## DATA EXTRACT
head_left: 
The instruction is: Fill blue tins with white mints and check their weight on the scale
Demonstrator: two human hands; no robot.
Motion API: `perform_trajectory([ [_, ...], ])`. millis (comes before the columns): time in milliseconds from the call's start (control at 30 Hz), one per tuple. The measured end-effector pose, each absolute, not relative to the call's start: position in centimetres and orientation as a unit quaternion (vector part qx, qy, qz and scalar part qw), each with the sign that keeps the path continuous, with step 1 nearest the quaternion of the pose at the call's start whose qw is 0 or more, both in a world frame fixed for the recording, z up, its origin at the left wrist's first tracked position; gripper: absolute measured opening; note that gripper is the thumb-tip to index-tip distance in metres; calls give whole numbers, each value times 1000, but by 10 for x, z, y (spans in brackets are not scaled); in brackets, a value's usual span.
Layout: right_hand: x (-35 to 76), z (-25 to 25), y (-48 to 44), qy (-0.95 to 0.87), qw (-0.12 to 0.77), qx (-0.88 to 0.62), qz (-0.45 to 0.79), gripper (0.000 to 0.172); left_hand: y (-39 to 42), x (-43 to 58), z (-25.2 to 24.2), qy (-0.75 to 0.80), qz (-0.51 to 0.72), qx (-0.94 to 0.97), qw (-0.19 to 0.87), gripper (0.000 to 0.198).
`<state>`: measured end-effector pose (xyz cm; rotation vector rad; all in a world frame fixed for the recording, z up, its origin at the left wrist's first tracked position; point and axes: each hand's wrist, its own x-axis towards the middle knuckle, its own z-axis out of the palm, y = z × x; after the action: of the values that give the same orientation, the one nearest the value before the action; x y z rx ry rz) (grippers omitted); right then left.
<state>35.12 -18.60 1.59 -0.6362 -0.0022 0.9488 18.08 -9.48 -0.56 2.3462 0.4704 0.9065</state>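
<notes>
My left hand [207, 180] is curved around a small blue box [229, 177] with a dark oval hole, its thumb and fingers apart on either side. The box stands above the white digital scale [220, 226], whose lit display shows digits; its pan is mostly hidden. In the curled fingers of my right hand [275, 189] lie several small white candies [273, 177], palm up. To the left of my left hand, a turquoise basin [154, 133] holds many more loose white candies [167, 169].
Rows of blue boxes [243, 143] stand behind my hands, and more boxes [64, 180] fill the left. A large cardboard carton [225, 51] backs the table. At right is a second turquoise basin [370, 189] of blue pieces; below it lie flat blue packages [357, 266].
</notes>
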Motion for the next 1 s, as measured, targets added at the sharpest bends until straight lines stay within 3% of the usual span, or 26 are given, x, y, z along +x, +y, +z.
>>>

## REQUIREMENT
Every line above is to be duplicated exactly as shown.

## EXERCISE OUTPUT
head_left: 
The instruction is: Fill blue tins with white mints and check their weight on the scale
Demonstrator: two human hands; no robot.
Motion API: `perform_trajectory([ [_, ...], ])`. millis (comes before the columns): time in milliseconds from the call's start (control at 30 Hz), one per tuple. The measured end-effector pose, each absolute, not relative to the call's start: position in centimetres and orientation as a unit quaternion (vector part qx, qy, qz and scalar part qw), each with the sign that keeps the path continuous, with step 1 nearest the quaternion of the pose at the call's start whose qw is 0 or more, both in a world frame fixed for the recording, z up, its origin at the left wrist's first tracked position; gripper: absolute measured opening; note that gripper is the thumb-tip to index-tip distance in metres; calls give whole numbers, each value times 1000, but by 10 for x, z, y (spans in brackets are not scaled); in brackets, a value's usual span.
Layout: right_hand: x (-35 to 76), z (-25 to 25), y (-48 to 44), qy (-0.95 to 0.87), qw (-0.12 to 0.77), qx (-0.88 to 0.62), qz (-0.45 to 0.79), gripper (0.000 to 0.172); left_hand: y (-39 to 42), x (-43 to 58), z (-25.2 to 24.2), qy (-0.75 to 0.80), qz (-0.51 to 0.72), qx (-0.94 to 0.97), qw (-0.19 to 0.87), gripper (0.000 to 0.198).
`<state>`: measured end-effector pose (xyz cm; rotation vector rad; all in a world frame fixed for the recording, z up, its origin at the left wrist's first tracked position; point and axes: each hand's wrist, its own x-axis towards the middle knuckle, its own z-axis out of the palm, y = z × x; after the action: of the values that give the same orientation, the one nearest the value before the action; x y z rx ry rz) (grippers omitted); right then left.
<state>35.12 -18.60 1.59 -0.6362 -0.0022 0.9488 18.08 -9.48 -0.56 2.3462 0.4704 0.9065</state>
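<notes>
My left hand [207, 180] is curved around a small blue box [229, 177] with a dark oval hole, its thumb and fingers apart on either side. The box stands above the white digital scale [220, 226], whose lit display shows digits; its pan is mostly hidden. In the curled fingers of my right hand [275, 189] lie several small white candies [273, 177], palm up. To the left of my left hand, a turquoise basin [154, 133] holds many more loose white candies [167, 169].
Rows of blue boxes [243, 143] stand behind my hands, and more boxes [64, 180] fill the left. A large cardboard carton [225, 51] backs the table. At right is a second turquoise basin [370, 189] of blue pieces; below it lie flat blue packages [357, 266].
</notes>
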Motion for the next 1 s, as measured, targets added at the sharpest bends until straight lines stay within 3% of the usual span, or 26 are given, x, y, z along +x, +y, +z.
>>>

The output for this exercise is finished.